Because of the government shutdown, though, some of those programs have have been cut or closed.
Child care advocate Helen Blank, with the National Women’s Law Center, said the shutdown is hurting a program that strives to help those most in need.
“We know that research is clear that these experiences make a tremendous difference in low-income children’s ability to do well in school and to succeed in life. So it absolutely makes no sense to take our poorest four-year-olds and put them on the curb,” said Blank.
But conservative education analyst Lindsey Burke, with The Heritage Foundation, said Head Start's benefits are overstated, and that the shutdown presents an opportunity to reform what she called a bloated and bureaucratic program that costs taxpayers about $8,000 per child, per year.
“I think after 48 years of Head Start really being a failed federal intervention in early childhood education, that we have a lot of evidence that says, 'You know, what? Maybe instead of funding these Head Start centers, we should fund the child instead,'” said Burke.
Burke pointed to how private donors John and Laura Arnold recently contributed $10 million to Head Start, and how some state governments moved to fill in funding gaps to illustrate that there are better and maybe more affordable ways to fund these programs.

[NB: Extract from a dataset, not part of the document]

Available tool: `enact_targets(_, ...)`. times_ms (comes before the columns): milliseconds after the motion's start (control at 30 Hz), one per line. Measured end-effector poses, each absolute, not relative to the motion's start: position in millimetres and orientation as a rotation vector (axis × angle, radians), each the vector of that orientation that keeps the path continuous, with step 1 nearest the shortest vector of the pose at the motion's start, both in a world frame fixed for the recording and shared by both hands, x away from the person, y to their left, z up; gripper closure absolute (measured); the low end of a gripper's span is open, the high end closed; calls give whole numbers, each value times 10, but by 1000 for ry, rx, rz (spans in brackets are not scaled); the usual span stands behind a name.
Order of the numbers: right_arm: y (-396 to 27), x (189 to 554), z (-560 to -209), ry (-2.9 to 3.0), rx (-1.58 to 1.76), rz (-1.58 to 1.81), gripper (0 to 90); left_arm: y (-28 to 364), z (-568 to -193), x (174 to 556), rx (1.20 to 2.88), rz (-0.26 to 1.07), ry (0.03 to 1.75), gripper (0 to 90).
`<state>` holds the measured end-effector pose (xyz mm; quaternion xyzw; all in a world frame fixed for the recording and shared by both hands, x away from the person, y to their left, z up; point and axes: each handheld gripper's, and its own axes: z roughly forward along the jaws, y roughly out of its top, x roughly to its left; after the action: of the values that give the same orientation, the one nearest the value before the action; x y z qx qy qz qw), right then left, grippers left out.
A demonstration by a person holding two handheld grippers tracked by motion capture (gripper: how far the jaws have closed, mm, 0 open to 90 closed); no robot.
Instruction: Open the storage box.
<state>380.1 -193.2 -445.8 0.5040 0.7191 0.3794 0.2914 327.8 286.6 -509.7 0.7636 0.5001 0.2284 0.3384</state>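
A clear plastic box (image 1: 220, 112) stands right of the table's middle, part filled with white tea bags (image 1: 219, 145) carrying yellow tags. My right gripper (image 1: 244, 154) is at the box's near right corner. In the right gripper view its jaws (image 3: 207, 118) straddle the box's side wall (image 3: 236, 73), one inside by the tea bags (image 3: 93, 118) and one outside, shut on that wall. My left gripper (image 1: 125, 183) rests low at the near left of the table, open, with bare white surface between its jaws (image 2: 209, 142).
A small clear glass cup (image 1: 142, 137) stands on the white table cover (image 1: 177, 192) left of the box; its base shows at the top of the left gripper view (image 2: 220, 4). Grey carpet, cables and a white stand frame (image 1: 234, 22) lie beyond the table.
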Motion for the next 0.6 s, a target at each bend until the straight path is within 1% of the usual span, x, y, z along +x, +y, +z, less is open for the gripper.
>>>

“Why not allow states to make their Head Start dollars portable - basically following a low-income child to any preschool provider of choice whether that is public or private - basically giving parents control over the Head Start dollars that we spend, but not necessarily relegating these children to government Head Start centers.”
But Head Start proponents say a government shutdown is not the way to reform the system.
“There are lots of ways to debate how to strengthen Head Start. There are lots of ways to debate how to strengthen schools. We don’t shut our schools down and say 'put our children on the street, that’s really good for children,'” said Blank.
If the shutdown continues into November, more Head Start programs serving thousands of children will lose federal money.